Russia's problem is our system. A system was created here that created such a person [Putin]. The question of the West's role in creating this system is a very serious one. The problem is that this system didn't create a society. There are a lot of very nice people in Russia. But there is no civil society. That's why Russia can't resist.

 

These words, this week, of Steve Rosenberg, writing from Moscow, are alarming. ‘…the West’s role in creating a system … (that prevented) the creation of a (civil) society … (so that) Russia can’t resist.’ My particular interest is in ‘the West’s role in creating this system’. Even a distant observer can have an opinion and mine would be that the West never developed a generous and imaginative attitude towards Russia. Here you have an ancient Christian, cultured, society that has struggled with its identity at least since the time of Peter the Great (c.1700). Three times since then it has been invaded by western countries and, after the Second Word War, it built an enormous shield.

The Americans were tempted to break through that shield but wiser heads prevailed and we had a ‘cold’ – in contrast to a hot – war for forty years until 1989. It was then that ‘the centre could not hold’ and the Russian empire simply imploded and all the vassal states on its periphery became independent, including Ukraine. That would have been a moment for wise restraint in the West but instead they gloated that they had won and America was now the only superpower. Someone even went so far as to write a book called The End of History. The Russians were humiliated and have spent the last thirty years preparing to bounce back. Now they have done it in an unpardonable way but at least the West should acknowledge that they, the West, are partly to blame. Instead of reaching out to Russia and doing everything possible to help them build a ‘civil’ society in a respectful way, they simply continued to gloat. Now the West has to pay and pay big.
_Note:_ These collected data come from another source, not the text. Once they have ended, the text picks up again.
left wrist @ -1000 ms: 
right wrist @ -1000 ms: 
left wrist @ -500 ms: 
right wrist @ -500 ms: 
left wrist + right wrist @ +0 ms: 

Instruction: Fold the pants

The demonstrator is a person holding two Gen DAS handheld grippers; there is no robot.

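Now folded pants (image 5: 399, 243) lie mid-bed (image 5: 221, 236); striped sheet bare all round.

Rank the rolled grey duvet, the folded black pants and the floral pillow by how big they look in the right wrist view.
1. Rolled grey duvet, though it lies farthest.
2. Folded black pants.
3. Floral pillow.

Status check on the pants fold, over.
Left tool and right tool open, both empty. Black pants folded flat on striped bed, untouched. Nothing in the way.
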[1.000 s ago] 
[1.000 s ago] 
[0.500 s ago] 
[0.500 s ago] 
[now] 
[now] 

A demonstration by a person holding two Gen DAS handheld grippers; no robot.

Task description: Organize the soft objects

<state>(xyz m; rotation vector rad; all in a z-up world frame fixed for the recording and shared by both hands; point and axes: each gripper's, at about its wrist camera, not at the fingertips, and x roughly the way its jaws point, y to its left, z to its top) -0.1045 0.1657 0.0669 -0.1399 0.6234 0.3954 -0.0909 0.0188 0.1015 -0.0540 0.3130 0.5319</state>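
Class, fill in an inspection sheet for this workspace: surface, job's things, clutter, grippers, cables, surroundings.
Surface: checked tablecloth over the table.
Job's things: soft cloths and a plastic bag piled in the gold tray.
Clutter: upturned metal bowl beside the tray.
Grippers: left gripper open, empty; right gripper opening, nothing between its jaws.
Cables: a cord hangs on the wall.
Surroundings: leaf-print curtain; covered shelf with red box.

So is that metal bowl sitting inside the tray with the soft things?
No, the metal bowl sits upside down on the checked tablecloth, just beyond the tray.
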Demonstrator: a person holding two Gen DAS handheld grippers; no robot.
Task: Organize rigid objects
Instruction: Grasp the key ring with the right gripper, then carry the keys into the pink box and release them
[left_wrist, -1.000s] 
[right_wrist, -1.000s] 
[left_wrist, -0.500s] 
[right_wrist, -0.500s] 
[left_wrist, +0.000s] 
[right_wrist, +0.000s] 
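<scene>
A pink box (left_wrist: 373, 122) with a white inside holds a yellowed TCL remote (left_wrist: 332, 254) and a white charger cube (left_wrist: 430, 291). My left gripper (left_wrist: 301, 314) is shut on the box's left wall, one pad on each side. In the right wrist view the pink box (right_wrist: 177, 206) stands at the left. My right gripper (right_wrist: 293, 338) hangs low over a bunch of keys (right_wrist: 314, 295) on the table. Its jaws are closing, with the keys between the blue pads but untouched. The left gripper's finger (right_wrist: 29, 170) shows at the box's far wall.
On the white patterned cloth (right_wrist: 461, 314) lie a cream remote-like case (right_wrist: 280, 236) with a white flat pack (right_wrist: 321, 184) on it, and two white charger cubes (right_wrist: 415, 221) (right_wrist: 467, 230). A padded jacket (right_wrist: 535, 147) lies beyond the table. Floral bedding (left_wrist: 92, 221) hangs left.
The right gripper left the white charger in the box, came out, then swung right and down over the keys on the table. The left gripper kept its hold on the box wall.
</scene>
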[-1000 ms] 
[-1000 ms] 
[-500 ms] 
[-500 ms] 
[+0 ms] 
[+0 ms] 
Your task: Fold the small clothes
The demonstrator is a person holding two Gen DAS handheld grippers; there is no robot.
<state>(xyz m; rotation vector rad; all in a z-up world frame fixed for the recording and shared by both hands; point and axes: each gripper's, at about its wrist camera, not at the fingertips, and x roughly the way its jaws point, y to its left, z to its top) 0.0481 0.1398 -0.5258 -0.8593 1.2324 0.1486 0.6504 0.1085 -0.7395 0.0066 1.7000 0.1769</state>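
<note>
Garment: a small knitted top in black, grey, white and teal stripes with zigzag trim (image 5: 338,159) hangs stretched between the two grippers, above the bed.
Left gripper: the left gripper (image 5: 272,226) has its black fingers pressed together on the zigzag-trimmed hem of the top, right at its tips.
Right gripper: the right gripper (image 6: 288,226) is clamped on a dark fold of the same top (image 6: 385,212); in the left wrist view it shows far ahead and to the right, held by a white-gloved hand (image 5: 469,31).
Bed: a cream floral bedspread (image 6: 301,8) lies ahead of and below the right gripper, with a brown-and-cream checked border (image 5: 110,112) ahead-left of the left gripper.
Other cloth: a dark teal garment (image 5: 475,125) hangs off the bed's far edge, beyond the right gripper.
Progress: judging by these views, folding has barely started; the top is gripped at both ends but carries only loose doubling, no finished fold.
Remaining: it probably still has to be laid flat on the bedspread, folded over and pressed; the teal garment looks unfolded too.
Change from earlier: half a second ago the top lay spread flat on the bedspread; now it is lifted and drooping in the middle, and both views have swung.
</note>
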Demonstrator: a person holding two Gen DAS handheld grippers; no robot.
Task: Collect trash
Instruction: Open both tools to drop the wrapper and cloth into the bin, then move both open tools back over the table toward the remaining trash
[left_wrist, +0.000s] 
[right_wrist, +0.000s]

I did not mean to wander into politics, if that is what I have done, but we are not good at sustained study when things seem to be going well. We only use our brains when things begin to go wrong and we ‘know how to fix it’. But we should never have allowed them to go wrong in the first place. All this may sound like a far-off reflection on today’s gospel but when Jesus praises the poor widow for insisting against the ‘unjust’ judge, he is teaching us of the need for sustained effort and prayer if we are to find our way in this complex world that we have fashioned.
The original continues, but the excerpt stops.